**Required action**
Pick every line out of the entries below that has the string "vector", and copy it.
BEGIN Task data
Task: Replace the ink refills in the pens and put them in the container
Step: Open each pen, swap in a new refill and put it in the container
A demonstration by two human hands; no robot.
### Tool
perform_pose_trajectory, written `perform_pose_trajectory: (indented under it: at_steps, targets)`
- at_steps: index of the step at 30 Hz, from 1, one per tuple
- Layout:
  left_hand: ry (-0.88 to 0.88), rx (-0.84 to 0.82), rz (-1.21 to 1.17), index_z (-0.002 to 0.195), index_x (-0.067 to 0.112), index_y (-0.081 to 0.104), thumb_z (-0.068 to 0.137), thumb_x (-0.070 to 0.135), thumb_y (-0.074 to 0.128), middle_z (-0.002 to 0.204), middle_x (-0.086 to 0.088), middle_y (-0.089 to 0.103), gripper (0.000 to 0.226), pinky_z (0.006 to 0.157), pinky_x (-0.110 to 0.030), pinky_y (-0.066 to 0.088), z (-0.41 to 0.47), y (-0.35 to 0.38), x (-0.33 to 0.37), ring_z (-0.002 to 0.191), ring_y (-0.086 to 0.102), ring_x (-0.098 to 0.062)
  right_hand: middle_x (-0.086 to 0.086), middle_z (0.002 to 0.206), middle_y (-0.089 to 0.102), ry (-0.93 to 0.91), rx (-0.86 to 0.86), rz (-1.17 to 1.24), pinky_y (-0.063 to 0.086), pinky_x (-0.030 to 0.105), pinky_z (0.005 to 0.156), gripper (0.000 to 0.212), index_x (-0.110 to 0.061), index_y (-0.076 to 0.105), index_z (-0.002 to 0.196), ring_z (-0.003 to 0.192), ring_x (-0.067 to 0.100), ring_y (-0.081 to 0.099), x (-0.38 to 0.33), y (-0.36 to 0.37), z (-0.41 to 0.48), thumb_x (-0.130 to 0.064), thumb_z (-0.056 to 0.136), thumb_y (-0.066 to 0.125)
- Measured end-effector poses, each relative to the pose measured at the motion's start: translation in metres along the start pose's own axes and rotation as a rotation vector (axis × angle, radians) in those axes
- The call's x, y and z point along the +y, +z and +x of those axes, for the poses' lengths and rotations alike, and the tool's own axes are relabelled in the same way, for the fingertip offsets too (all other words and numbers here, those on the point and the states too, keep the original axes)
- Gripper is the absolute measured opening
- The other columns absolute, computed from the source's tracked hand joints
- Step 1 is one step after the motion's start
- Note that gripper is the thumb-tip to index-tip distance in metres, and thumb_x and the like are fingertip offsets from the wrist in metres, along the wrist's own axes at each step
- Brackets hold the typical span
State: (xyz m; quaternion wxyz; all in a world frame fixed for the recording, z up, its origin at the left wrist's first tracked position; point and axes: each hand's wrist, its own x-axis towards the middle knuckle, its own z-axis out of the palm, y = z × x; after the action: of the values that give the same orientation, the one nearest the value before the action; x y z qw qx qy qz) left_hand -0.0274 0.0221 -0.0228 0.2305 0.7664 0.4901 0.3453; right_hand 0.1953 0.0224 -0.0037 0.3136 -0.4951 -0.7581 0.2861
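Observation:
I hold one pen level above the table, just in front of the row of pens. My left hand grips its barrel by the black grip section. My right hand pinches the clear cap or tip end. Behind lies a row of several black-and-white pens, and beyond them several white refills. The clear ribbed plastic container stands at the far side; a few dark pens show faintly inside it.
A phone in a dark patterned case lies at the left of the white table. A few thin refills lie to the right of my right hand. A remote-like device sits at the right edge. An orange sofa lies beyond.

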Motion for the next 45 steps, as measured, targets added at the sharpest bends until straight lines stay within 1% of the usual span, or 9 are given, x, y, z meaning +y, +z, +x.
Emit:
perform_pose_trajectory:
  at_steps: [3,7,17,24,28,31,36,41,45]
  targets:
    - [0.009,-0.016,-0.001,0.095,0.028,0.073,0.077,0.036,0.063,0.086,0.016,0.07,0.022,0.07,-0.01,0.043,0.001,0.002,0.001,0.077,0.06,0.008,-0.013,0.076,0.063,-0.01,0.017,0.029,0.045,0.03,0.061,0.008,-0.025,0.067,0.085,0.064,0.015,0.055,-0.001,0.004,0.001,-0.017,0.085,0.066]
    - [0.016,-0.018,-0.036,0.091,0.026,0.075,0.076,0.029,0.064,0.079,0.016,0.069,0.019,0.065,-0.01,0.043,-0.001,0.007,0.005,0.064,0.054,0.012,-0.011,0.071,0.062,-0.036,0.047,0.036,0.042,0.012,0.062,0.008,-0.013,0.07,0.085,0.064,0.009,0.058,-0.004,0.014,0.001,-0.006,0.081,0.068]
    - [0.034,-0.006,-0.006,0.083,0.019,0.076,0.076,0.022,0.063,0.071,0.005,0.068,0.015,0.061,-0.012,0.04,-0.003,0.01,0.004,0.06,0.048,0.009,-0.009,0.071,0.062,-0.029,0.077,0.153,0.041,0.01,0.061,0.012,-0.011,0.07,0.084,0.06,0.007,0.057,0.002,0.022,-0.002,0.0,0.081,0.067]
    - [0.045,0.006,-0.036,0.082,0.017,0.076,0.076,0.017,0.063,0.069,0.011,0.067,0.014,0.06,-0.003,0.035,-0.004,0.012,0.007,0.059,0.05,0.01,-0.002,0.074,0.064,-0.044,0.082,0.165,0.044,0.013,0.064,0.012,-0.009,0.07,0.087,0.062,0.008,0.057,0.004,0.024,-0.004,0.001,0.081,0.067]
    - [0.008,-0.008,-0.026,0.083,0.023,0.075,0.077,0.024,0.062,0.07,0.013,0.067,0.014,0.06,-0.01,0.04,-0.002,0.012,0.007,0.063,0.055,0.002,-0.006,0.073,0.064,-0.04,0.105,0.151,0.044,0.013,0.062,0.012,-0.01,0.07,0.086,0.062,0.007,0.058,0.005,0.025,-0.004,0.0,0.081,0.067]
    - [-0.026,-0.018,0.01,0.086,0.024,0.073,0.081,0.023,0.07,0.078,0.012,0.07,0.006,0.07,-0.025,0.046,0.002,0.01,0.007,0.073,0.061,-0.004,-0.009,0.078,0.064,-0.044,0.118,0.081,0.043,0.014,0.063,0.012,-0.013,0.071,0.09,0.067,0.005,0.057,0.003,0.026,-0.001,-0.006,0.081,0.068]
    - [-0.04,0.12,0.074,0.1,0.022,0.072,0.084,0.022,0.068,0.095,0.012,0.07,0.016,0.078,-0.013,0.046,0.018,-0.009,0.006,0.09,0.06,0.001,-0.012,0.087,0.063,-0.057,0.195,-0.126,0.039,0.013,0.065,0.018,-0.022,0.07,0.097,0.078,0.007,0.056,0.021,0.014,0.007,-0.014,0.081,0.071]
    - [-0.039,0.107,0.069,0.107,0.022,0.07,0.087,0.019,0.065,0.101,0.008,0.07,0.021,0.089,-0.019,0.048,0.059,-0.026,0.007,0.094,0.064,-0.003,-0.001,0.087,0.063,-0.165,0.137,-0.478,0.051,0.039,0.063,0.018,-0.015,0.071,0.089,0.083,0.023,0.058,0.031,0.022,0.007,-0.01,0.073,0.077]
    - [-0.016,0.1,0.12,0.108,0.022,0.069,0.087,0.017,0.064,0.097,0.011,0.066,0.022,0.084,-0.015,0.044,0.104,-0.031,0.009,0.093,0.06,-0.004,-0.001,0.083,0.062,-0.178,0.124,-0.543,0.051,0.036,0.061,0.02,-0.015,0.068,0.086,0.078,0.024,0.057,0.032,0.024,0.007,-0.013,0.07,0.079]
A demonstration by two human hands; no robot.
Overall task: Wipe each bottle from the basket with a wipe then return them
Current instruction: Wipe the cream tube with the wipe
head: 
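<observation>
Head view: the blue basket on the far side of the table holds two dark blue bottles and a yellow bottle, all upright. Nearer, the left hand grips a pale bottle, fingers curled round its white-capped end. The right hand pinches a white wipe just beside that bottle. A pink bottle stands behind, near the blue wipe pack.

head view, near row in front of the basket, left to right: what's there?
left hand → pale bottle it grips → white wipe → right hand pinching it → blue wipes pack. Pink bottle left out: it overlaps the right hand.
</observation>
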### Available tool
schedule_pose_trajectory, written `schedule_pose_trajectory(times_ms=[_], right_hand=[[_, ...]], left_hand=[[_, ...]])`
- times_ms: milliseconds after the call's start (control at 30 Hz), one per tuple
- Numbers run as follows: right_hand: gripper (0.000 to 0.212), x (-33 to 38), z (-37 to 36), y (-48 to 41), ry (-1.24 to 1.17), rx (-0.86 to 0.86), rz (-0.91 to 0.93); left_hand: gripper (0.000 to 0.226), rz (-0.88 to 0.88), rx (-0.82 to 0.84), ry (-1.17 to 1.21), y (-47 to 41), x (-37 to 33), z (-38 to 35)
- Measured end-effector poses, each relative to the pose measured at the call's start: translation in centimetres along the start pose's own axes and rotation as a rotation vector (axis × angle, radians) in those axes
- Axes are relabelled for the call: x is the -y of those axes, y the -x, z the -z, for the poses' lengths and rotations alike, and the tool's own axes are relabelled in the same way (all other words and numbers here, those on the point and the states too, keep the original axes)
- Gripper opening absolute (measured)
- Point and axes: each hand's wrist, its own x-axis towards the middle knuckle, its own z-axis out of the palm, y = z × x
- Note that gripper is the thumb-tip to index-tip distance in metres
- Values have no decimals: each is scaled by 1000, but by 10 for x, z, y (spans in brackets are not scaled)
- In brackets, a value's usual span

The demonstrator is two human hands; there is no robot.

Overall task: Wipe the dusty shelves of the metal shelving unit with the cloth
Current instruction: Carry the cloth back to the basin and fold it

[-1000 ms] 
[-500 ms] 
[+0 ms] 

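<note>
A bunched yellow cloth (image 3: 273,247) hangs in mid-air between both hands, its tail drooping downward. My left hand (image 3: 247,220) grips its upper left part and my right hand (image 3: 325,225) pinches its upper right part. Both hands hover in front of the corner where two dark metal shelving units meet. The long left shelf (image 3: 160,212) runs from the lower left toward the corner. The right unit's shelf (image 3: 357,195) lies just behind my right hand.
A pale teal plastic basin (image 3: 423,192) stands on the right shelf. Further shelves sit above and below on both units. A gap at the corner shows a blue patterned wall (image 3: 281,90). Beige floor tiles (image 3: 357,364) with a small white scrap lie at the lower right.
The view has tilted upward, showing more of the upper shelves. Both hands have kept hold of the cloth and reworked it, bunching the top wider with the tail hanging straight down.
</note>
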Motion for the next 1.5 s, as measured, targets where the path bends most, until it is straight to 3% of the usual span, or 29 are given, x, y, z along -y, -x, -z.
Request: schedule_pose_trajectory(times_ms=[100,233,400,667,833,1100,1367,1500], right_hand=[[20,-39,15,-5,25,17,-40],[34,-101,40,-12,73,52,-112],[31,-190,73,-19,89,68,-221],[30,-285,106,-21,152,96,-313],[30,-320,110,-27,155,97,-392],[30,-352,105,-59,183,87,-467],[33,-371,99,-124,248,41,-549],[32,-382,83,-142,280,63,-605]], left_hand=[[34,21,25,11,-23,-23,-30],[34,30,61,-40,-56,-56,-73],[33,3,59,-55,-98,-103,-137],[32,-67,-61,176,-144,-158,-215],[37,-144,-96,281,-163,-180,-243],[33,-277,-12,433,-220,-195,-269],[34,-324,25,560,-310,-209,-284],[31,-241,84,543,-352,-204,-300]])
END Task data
**Reply**
- Measured end-effector poses, each relative to the pose measured at the motion's start: translation in metres along the start pose's own axes and rotation as a rotation vector (axis × angle, radians) in those axes
- Measured end-effector poses, each relative to the pose measured at the call's start: translation in centimetres along the start pose's own axes and rotation as a rotation vector (axis × angle, radians) in those axes

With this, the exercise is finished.